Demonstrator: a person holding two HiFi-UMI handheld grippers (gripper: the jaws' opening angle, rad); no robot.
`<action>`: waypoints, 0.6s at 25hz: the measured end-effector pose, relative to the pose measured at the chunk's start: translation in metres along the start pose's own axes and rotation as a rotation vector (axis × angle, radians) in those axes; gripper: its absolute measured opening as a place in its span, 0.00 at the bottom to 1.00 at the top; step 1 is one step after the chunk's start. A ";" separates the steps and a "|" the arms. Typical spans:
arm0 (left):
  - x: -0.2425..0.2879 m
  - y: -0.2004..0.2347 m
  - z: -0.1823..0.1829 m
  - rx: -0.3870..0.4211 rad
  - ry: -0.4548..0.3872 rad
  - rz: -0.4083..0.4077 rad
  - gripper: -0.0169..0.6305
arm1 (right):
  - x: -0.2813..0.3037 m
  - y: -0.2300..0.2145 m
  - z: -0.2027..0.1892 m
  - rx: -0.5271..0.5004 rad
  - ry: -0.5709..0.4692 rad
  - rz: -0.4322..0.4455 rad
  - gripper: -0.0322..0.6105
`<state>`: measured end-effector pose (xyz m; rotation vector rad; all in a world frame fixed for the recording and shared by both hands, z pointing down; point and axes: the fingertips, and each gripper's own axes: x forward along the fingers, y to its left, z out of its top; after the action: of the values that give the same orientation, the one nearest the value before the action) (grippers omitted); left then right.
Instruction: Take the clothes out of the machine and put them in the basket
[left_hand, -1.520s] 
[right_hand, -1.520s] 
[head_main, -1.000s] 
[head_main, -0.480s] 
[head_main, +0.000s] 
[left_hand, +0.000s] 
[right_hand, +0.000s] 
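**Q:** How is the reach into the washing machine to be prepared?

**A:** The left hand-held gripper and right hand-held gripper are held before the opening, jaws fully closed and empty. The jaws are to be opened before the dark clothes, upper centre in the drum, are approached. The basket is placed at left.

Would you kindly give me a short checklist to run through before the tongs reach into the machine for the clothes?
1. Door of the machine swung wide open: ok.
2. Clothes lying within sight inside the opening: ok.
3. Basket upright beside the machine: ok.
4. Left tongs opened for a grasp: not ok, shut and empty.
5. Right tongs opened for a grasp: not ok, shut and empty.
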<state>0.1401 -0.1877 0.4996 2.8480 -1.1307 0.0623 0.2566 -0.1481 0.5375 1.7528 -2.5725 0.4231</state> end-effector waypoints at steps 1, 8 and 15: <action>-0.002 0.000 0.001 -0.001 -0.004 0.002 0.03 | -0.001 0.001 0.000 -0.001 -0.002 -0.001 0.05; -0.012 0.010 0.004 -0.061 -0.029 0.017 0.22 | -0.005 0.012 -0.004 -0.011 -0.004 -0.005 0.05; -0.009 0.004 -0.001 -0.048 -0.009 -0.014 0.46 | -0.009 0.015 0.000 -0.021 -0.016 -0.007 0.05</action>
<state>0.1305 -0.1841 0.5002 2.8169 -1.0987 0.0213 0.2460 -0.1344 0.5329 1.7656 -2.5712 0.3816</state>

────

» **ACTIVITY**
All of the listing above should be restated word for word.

» **ANSWER BELOW**
Demonstrator: a person holding two HiFi-UMI handheld grippers (gripper: the jaws' opening angle, rad); no robot.
`<action>`: waypoints, 0.6s at 25hz: the measured end-effector pose, relative to the pose measured at the chunk's start: translation in metres along the start pose's own axes and rotation as a rotation vector (axis × angle, radians) in those axes; gripper: its absolute measured opening as a place in its span, 0.00 at the bottom to 1.00 at the top; step 1 is one step after the chunk's start. A ";" separates the steps and a "|" the arms. Typical spans:
arm0 (left):
  - x: -0.2425..0.2879 m
  - y: -0.2004..0.2347 m
  - z: -0.1823..0.1829 m
  - rx: -0.3870..0.4211 rad
  - ry: -0.4548..0.3872 rad
  - rz: -0.4083..0.4077 rad
  - gripper: -0.0169..0.6305
arm1 (right):
  - x: -0.2813..0.3037 m
  - y: -0.2300..0.2145 m
  - z: -0.2027..0.1892 m
  - rx: -0.5271..0.5004 rad
  - ry: -0.5709..0.4692 rad
  - rz: -0.4322..0.4455 rad
  - gripper: -0.0322..0.6105
`<state>`: measured end-effector pose (xyz m; rotation vector rad; all in a world frame fixed for the recording and shared by both hands, z pointing down; point and axes: the fingertips, and each gripper's own axes: x forward along the fingers, y to its left, z out of its top; after the action: of the values that give the same orientation, the one nearest the value before the action) (grippers omitted); left then right.
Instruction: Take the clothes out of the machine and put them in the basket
[left_hand, -1.520s] 
[right_hand, -1.520s] 
[head_main, -1.000s] 
[head_main, -0.480s] 
[head_main, +0.000s] 
[left_hand, +0.000s] 
[right_hand, +0.000s] 
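**Q:** How is the reach into the washing machine to be prepared?

**A:** The left hand-held gripper and right hand-held gripper are held before the opening, jaws fully closed and empty. The jaws are to be opened before the dark clothes, upper centre in the drum, are approached. The basket is placed at left.

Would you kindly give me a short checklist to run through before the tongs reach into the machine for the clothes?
1. Door of the machine swung wide open: ok.
2. Clothes lying within sight inside the opening: ok.
3. Basket upright beside the machine: ok.
4. Left tongs opened for a grasp: not ok, shut and empty.
5. Right tongs opened for a grasp: not ok, shut and empty.
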<state>0.1401 -0.1877 0.4996 2.8480 -1.1307 0.0623 0.2566 -0.1481 0.5375 1.7528 -2.5725 0.4231</state> end-effector waypoints at steps 1, 8 and 15: <action>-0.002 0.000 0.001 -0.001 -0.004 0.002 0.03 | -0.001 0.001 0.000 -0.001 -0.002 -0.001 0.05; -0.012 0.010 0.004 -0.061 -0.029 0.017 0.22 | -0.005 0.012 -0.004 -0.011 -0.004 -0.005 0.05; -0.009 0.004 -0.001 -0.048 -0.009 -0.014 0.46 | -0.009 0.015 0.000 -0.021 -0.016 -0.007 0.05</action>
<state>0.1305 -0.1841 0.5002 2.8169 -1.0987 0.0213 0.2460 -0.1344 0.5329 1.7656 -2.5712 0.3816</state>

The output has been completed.